The Breda company began design work on the Ba.82 high-speed medium bomber in 1937.
It was a four-seat mid-wing twin-engine monoplane with retractable landing gear, powered by two 745-kilowatt (1,000-horsepower) Fiat A.80 RC 41 engines.
It was armed with three 7.7-millimeter (0.303-inch) Breda-SAFAT machine guns.
Breda constructed a single Ba.82 prototype, which it presented publicly for the first time at the Aeronautica di Milano air show in 1937.
Even before its first flight, the Ba.82 ran into trouble with the Italian Air Ministry, which after examining its design decided that it was outdated.
However, the Ministry considered placing a small production order with Breda provided that the Ba.82’s performance and flight characteristics could be improved enough to allow it to complete official trials successfully.
During company test flights, the prototype suffered from frequent engine problems, and the company was forced to make numerous alterations to it.

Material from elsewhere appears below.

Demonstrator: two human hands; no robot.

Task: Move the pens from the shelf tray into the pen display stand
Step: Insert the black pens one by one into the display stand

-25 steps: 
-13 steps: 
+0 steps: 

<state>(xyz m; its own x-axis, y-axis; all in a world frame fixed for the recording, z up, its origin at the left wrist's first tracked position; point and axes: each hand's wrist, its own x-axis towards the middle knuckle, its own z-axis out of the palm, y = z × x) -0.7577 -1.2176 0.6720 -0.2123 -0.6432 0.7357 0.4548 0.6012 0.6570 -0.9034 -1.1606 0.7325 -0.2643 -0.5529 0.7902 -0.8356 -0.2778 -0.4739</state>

The problems delayed official testing of the prototype until 1939.
By that time, the Air Ministry had decided that a trimotor layout would be standard for Regia Aeronautica medium bombers, making the Ba.82 prototype’s twin engine design undesirable, moreover, by 1939 the prototype fell short of Regia Aeronautica requirements for maximum speed, range, and bomb load.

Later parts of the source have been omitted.